繰り返すように『愛の渇き』は、その形式の面では『アドルフ』よりも『ドルヂェル伯の舞踏會』に近い。内容面で言うと、三角関係の一角が悦子という富裕層、ほかの二角が園丁と女中という下層階級という点で異なり、これは舞台設定の変更からの余波でズレが生じている。『アドルフ』でも『ドルヂェル伯の舞踏會』でも登場人物はみな社交界に出入りする富裕層(ブルジョワ、富裕市民)や貴族であり、講談本を読みロマネスクな恋愛を理解せず自然のなりゆきで交接する園丁の三郎のような人物は、一行出るか出ないかの木っ端役である。この登場人物の階級のズレが、終盤の展開のアンジャッシュを、悲惨だが傍目に眺める分には爆笑もののすれ違いを生む。

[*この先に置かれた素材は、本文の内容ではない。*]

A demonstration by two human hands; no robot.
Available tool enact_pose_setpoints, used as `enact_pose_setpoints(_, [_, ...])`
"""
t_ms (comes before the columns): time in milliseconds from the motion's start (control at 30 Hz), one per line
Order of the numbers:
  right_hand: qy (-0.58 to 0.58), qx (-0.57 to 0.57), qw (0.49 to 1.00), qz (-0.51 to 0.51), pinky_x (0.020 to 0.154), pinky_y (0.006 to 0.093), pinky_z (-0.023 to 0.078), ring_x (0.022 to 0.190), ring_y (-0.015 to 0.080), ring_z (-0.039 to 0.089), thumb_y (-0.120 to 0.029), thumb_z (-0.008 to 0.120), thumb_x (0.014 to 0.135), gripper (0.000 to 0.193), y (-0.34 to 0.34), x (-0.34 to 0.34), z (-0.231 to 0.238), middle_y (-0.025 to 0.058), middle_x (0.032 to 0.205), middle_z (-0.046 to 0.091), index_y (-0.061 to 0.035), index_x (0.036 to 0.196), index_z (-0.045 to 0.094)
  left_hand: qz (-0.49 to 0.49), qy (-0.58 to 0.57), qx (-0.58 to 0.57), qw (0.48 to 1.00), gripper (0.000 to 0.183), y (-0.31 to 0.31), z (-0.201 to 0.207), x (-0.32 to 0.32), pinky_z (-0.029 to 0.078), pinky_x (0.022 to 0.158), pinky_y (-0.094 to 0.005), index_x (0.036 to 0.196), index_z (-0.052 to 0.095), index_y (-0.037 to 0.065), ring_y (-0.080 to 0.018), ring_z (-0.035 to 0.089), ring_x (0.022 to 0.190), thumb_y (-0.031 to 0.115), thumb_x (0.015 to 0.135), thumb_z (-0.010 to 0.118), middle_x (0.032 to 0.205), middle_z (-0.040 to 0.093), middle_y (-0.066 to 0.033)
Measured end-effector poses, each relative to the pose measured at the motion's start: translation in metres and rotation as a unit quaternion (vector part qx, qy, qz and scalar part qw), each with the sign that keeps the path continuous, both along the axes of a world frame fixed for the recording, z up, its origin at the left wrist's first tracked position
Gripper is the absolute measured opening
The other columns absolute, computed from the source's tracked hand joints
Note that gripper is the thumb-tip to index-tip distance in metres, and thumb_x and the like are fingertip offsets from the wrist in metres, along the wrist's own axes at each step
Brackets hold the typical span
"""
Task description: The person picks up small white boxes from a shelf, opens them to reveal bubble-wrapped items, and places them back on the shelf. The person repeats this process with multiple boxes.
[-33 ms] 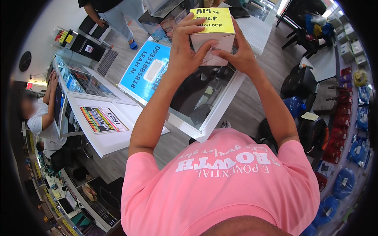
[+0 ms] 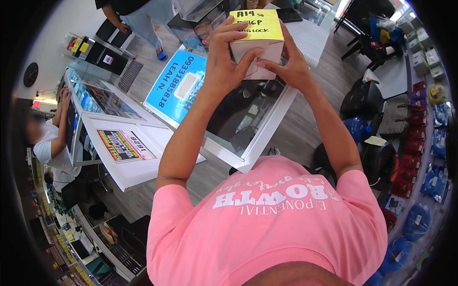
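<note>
Shop with glass display counter [image 2: 248, 119] | left hand [image 2: 226, 62] clasps small white box with yellow note [image 2: 256, 35], fingers curled | right hand [image 2: 291, 66] grips its other side

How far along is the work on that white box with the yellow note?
Done: the yellow note sits stuck on top of the white box. In hand: the left hand and right hand both grip the box above the glass counter. Left: the box looks closed and is not yet set down.

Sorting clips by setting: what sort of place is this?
Probably a small phone or electronics shop: glass display counters, packaged goods hanging along the wall, and both hands holding a small white box.
</note>
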State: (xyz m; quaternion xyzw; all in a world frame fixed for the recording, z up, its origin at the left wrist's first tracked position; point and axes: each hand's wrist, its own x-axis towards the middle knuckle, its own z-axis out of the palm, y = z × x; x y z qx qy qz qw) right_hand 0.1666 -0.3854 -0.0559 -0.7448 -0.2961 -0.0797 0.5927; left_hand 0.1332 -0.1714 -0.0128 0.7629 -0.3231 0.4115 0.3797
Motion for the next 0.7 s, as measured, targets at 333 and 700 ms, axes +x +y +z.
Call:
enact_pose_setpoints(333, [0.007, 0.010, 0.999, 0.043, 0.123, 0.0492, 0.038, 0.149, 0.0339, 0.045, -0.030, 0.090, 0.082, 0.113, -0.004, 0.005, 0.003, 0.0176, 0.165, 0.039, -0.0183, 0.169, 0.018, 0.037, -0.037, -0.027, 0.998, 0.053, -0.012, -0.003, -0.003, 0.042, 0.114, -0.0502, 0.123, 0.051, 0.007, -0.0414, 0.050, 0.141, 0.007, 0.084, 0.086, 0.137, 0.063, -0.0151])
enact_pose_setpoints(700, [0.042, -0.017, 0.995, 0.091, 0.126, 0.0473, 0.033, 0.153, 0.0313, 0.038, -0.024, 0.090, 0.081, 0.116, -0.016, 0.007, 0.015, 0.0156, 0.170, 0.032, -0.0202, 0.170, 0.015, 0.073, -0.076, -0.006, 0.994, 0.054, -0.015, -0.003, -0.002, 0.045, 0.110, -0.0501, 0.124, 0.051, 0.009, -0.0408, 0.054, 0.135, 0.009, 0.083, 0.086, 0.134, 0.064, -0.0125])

上の長編の羅列で「反ボヴァリー夫人」と書いた。未読だが、フローベールの『ボヴァリー夫人』(1857年刊行)は、ちょうど『アドルフ』や『パメラ』のような小説を読んで育ち「ロマネスクな恋愛」にあこがれるエンマ嬢が、ボヴァリー氏との退屈な結婚生活に飽きて不倫に走るという内容の小説で、遊び人にもてあそばれるエンマの姿と、「ロマネスクな恋愛」という幻想の挫折のさまが描かれるらしい。これに対して『愛の渇き』では三島は「唯一神なき人間の幸福といふ観念」を描くべく、「希臘神話の女性に似たものを、現代日本の風土に置いてみようと試みた」という。あれほど悲惨なアンジャッシュをやっても、悦子は幸福なのだそうだ。本当だろうか? あまりそうは思えなかった。むしろ、悲惨にも崩れ行くエレノア、マァオ、悦子の、その崩れようの三者三様のさまを面白いと思った。
エレノアは愛に走ってはついに周囲の庇護を失い死ぬ。
マァオは激しい愛に駆られるが、それを止めてほしいという夫への願いを理解されないまま終わる。
悦子はそもそも自分の恋愛、ロマネスクな恋愛の感情を、想い人に理解されないで終わる。
人間の心理を描くという点で『アドルフ』『ドルヂェル伯の舞踏會』『愛の渇き』はおおむね一致している。しかしそこで描かれる心理の動きや、心理を書くスタイルが、各々異なる。ざっと百四十年のあいだに書かれた三つの小説を読み比べると、そういう面白さがある。
……どうして悦子が滑稽にばかり見えて、幸福そうにはあんまり見えないのか。具体的にどこがどうと挙げて説明する必要があるだろうが、今は措く。